Give back the whole listing exactly as written, leaving out each picture.

(Raw data begins)

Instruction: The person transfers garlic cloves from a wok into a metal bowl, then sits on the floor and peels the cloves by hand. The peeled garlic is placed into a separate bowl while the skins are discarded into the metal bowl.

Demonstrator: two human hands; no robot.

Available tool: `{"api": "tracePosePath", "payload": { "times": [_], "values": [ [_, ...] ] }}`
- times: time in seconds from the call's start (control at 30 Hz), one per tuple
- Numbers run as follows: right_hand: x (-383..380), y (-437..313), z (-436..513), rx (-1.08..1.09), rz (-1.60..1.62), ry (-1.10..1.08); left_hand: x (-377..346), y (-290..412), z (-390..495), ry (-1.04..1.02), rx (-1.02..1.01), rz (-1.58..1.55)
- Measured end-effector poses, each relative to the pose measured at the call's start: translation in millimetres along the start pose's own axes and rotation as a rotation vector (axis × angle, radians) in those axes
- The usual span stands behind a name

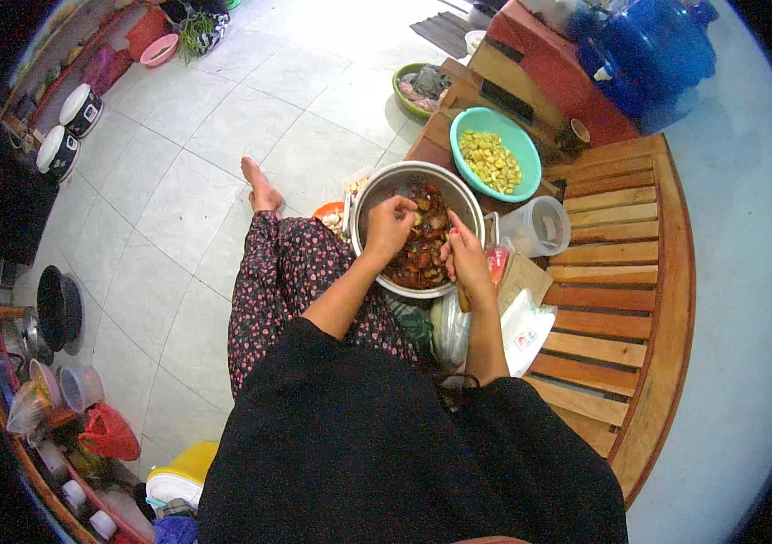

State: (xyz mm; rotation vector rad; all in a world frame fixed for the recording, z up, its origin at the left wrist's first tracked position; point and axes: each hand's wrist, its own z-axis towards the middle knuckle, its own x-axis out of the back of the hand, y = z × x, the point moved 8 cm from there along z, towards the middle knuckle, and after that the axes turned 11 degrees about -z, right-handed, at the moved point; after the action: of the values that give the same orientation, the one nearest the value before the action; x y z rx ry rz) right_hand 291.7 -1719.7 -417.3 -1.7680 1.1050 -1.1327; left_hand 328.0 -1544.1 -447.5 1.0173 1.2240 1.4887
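A large metal pot (363,197) with side handles stands before me, holding dark reddish-brown pieces (420,268). My left hand (389,228) is over its left half, fingertips pinching a small pale-yellow piece (418,219). Over the pot's right side, my right hand (465,260) grips a wooden-handled tool, probably a knife; its handle (463,299) shows below the palm, while the blade cannot be made out. Beyond the pot to the right, a turquoise plastic basin (531,156) contains many yellow-green cut pieces (491,162).
A clear plastic tub (552,228) stands right of the pot on a slatted wooden bench (603,296). Plastic bags (450,333) lie near my right forearm. An orange dish (326,209) with pale pieces is left of the pot. A green basin (401,95) holds cloth-like items.
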Motion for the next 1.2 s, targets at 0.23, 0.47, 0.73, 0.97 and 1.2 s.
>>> {"api": "tracePosePath", "payload": {
  "times": [0.23, 0.47, 0.73, 0.97, 1.2],
  "values": [
    [5.7, 1.2, 4.4, -0.023, 0.104, 0.035, -36.2, -28.1, -1.5, -0.234, 0.094, 0.558],
    [4.0, 4.5, 0.5, 0.010, 0.105, -0.018, -26.2, -16.9, 5.2, -0.174, 0.169, 0.680],
    [-6.5, -5.5, -1.3, -0.035, 0.062, -0.059, -10.1, 0.4, -7.1, -0.148, 0.232, -0.275],
    [-27.7, -18.6, -3.9, -0.015, -0.021, -0.128, -19.1, -5.6, -21.8, -0.170, 0.587, -0.873],
    [-29.3, -23.1, -3.9, -0.055, 0.012, -0.106, -22.1, 3.9, -22.5, -0.238, 0.622, -0.908]
  ]
}}
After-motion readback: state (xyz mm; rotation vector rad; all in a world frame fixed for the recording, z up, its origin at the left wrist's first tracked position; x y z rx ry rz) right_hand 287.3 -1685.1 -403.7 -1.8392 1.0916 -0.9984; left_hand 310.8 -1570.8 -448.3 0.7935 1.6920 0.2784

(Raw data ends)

▶ _Response_:
Instruction: The person transfers garlic cloves from a wok into a metal bowl, then sits on the floor and peels the cloves by hand. The peeled garlic is placed into a separate bowl while the skins are discarded into the metal bowl.

Demonstrator: two human hands; no robot.

Available tool: `{"api": "tracePosePath", "payload": { "times": [_], "values": [ [_, ...] ] }}`
- times: time in seconds from the call's start (control at 30 Hz), one per tuple
- Numbers run as follows: right_hand: x (-383..380), y (-437..313), z (-436..513), rx (-1.08..1.09), rz (-1.60..1.62), ry (-1.10..1.08); left_hand: x (-377..346), y (-290..412), z (-390..495), ry (-1.04..1.02), rx (-1.02..1.01), rz (-1.58..1.55)
- Measured end-effector poses, each relative to the pose measured at the call's start: translation in millimetres along the start pose's own axes and rotation as a rotation vector (axis × angle, radians) in those axes
- The usual span stands behind a name


State: (xyz mm; rotation vector rad; all in a world frame fixed for the recording, z up, its origin at the left wrist's first tracked position; point and axes: each hand's wrist, its own z-axis towards the middle knuckle, its own x-axis out of the back of the hand, y = z × x, the point moved 8 cm from there along z, towards the middle knuckle, and after that the axes turned 11 degrees about -z, right-handed, at the moved point; after the action: of the values that give the same orientation, the one nearest the value before the action; x y z rx ry rz) right_hand 291.7 -1719.7 -417.3 -1.7680 1.1050 -1.1327; left_hand 328.0 -1544.1 -447.5 1.0173 1.2240 1.4887
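A large metal pot (363,197) with side handles stands before me, holding dark reddish-brown pieces (420,268). My left hand (389,228) is over its left half, fingertips pinching a small pale-yellow piece (418,219). Over the pot's right side, my right hand (465,260) grips a wooden-handled tool, probably a knife; its handle (463,299) shows below the palm, while the blade cannot be made out. Beyond the pot to the right, a turquoise plastic basin (531,156) contains many yellow-green cut pieces (491,162).
A clear plastic tub (552,228) stands right of the pot on a slatted wooden bench (603,296). Plastic bags (450,333) lie near my right forearm. An orange dish (326,209) with pale pieces is left of the pot. A green basin (401,95) holds cloth-like items.
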Motion for the next 1.2 s, targets at 0.23, 0.47, 0.73, 0.97 and 1.2 s.
>>> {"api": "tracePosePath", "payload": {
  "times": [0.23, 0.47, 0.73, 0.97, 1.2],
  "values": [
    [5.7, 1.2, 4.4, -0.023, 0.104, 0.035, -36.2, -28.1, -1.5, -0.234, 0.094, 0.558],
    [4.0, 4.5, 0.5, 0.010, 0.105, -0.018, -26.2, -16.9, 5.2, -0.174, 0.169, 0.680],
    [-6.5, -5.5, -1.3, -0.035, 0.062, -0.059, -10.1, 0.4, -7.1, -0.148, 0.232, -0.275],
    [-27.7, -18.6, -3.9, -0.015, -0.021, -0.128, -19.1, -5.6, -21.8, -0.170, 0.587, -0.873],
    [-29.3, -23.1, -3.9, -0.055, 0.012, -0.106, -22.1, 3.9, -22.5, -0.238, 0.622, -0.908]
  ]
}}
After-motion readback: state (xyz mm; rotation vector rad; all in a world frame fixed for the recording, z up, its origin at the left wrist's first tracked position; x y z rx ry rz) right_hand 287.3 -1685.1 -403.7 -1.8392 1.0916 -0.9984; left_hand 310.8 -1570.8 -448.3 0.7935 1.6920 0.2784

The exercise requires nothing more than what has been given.